Daya menyipitkan matanya menata Aron penuh curiga. "Lo nyuruh gue beli dagangan lo atau nyuruh gue bantuin lo jualan?"

"Kalo lo mau bantuin juga nggak masalah." Aron menaikkan kedua bahunya.

"Ide bagus, kamu sama Opal aja Day. Aku takut nggak bisa jagain kamu, soalnya sibuk jagain kue Cecil."

Eki mendorong adiknya agar segera beranjak dari tempat tidur. Menurutnya, dia juga sudah lama meninggalkan stand Cecilia dan takut tempat itu akan ramai lagi.

"Mau ikut nggak?" tawar Aron dan cowok itu mengulurkan tangannya.

Mendapatkan dorongan di punggungnya dan ada uluran tangan di hadapannya membuat Daya seperti tidak punya pilihan lagi. Sambil menghembuskan napas panjang, mau tidak mau Daya menerima uluran tangan Aron.

"Aku pergi ya Kak," kata Daya berpamitan pada Eki.

"Gue pinjam adik lo ya Ki," sahut Aron sebelum akhirnya membawa Daya berjalan ke luar dari tempat yang pengap ini.

Aron membawa Daya memasuki stand jualannya. Mereka melewati pintu belakang sehingga tidak banyak orang yang bisa melihat mereka. Penggemar Aron hanya bisa melihat siapa yang ada di dalam saat orang itu sudah berdiri di atas tangga.

"Lo mau gue bantuin apa?" tanya Daya.

"Bantuin bungkus bisa?"

"Oke," jawab Daya seraya mengangguk.

"Tenang, nanti gue kasih beberapa barang ekslusif dari gue."

Daya hanya memutarkan bola matanya. Dia sama sekali tidak butuh barang apa pun dari Aron. Hal yang dia inginkan hanyalah sebuah video Aron yang mengucapkan selamat ulang tahun untuk Alice. Hanya itu dan setelah itu, Daya akan menyebutkan permintaanya ke Deri.

Seperti yang disuruh kan oleh Aron, Daya membantu cowok itu untuk membungkus barang yang dibeli oleh penggemarnya. Terkadang, Daya berjinjit untuk mengintip penggemar yang membeli barang Aron. Ternyata omongan cowok itu memang benar adanya, kalau penggemarnya rata-rata menggunakan pakaian berwarna hitam atau putih.

"Maaf ya, barang yang dibawa hari ini sudah habis. Tapi, kalian jangan khawatir besok bakalan lebih banyak barang yang akan dijual. Jadi, jangan lupa datang lagi," ucap Aron pada penggemarnya yang hanya tinggal beberapa.

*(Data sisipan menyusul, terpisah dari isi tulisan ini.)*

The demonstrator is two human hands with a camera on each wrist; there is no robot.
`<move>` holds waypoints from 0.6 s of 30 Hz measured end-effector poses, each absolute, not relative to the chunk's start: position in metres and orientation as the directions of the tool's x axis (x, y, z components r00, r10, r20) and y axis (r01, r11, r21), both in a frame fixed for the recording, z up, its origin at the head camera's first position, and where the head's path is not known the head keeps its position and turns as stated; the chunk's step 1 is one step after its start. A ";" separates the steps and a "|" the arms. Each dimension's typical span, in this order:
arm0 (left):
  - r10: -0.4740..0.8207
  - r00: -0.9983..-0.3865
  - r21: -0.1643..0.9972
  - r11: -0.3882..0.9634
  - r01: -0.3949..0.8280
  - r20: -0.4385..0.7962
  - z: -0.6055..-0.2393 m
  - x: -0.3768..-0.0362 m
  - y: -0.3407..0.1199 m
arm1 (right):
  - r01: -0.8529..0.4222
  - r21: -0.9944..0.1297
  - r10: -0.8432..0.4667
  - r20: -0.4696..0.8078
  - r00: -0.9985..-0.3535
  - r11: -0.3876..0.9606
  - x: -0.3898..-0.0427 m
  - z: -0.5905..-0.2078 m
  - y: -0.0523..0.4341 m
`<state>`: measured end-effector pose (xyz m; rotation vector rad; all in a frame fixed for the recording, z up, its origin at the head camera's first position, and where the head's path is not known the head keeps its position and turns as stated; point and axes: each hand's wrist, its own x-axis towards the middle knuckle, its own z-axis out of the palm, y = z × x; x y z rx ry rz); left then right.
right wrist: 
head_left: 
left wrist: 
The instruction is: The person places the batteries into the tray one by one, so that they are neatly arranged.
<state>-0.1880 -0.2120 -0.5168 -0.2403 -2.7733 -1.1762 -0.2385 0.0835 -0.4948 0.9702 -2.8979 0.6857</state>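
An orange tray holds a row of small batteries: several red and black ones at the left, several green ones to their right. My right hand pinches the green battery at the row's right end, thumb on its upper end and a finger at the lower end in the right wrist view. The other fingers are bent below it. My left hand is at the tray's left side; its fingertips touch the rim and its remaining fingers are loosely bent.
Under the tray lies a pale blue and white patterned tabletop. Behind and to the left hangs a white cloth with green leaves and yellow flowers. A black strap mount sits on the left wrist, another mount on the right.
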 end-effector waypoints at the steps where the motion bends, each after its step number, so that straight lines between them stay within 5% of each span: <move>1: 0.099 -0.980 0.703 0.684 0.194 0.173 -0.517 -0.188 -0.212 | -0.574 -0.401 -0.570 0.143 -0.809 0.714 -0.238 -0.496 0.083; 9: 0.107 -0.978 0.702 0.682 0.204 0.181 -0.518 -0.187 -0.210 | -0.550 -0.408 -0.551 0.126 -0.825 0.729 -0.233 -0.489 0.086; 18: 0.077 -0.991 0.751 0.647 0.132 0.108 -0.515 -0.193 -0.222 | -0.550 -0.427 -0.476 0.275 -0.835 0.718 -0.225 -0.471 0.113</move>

Daya akhirnya bisa meregangkan otot tangannya yang dari tadi terus saja menarik tas belanjaan dan membungkus dengan rapi barang yang dibeli oleh penggemar Aron. Dia tidak pernah tau kalau artis di Indonesia juga bisa memiliki penggemar sebanyak Aron ini. Daya pikir, ini hanya berlaku untuk artis yang sudah terkenal secara internasional.

"Capek ya?"

Daya segera menoleh ke arah Aron. Kemudian, dia mengangguk dan menguap begitu saja.

"Hey, matahari belum terlalu lama tenggelam. Kenapa lo udah ngantuk aja?"

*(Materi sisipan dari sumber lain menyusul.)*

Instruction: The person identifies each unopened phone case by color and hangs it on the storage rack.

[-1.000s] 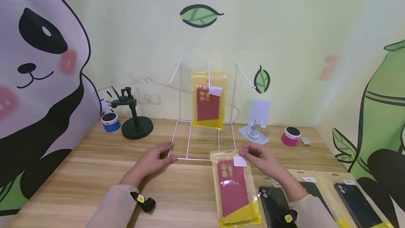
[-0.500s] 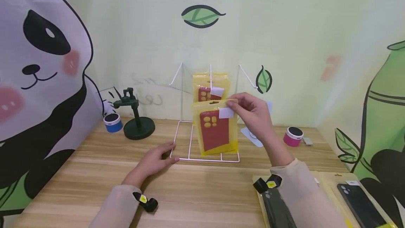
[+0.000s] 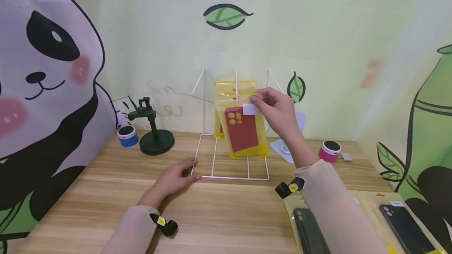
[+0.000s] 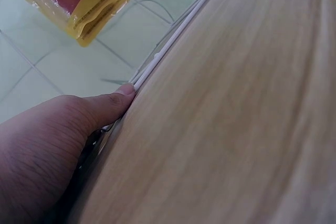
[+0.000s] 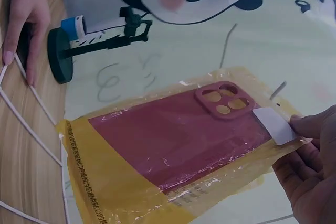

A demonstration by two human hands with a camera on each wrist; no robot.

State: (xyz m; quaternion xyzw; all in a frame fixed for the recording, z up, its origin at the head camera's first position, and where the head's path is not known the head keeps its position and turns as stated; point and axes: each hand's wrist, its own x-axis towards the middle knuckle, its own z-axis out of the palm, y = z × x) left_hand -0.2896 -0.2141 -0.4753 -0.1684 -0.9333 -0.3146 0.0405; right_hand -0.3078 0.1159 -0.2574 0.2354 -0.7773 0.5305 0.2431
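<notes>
My right hand (image 3: 278, 111) pinches the upper right corner of a yellow clear-front bag holding a red phone case (image 3: 241, 130), thumb by its white label (image 5: 275, 125). This bag hangs upright, slightly tilted, in front of the white wire display rack (image 3: 233, 178). Behind it, a similar yellow bag (image 3: 222, 86) hangs on the rack's middle hook, mostly hidden. At the front left corner of the rack's base rests my left hand (image 3: 174, 178). Its thumb (image 4: 118, 100) lies against the white wire, fingers extended along the left side.
A dark green stand (image 3: 157, 142) and a blue speaker (image 3: 128, 136) are at left. Behind my right arm stand a pale phone holder (image 3: 300, 120) and a pink speaker (image 3: 329, 152). Several bagged dark phone cases (image 3: 406, 222) lie at the front right.
My right hand has lifted the bagged red phone case off the table and carried it up and forward toward the middle hook. The left hand has stayed at the rack's corner.
</notes>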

"Gue cuma kecapean," kata Daya sambil memaksakan tersenyum.

"Nih," Aron memberikan minuman dengan rasa kopi yang tadi dia pesan ke timnya. "Lo suka latte?"

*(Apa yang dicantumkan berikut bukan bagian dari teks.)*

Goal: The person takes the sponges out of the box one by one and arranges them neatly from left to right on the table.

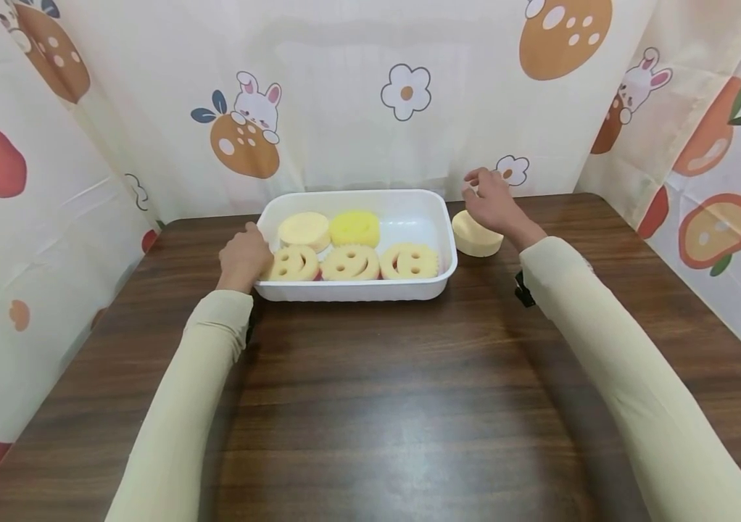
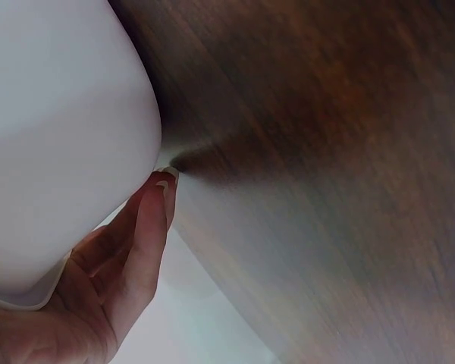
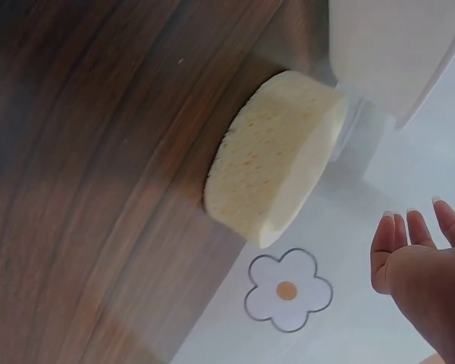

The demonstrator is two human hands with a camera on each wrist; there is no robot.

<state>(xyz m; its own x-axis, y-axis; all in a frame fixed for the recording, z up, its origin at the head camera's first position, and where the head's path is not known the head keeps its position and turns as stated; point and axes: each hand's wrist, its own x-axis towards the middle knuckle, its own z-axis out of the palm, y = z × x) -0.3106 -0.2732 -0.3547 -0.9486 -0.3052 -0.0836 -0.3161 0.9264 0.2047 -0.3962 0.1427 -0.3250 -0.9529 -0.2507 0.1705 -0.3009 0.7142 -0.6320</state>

Daya segera menerima minuman itu dan menyeruputnya. Selain karena ingin menghilangkan rasa kantuknya, tenggorokannya juga terasa kering.

"Mana, lo bilang bakalan mau ngasih gue barang eksklusif dari lo?" tagih Daya.

Sebenarnya, Daya tidak begitu butuh barang eksklusif dari Aron. Akan tetapi, setelah dia pikirkan lagi mungkin saja barang ekslusif dari cowok ini akan berguna nantinya. Selain itu, Daya tentu harus meminta upah atas pekerjaan yang sudah dia lakukan untuk Aron.

"Yah, barang gue sudah habis. Gimana dong?" Nada suara Aron penuh dengan penyesalan. "Eh, tapi ... besok bukannya lo masih di sini? Iya kan?"

"Enggak tau, gue sih tergantung Kak Cecil."

"Cecil? Cecilia maksud lo?" tanya Aron lalu dia menoleh pada stand cewek yang baru saja dia tanyakan itu. "Heh, itu Riski. Kenapa dia ada di sana?"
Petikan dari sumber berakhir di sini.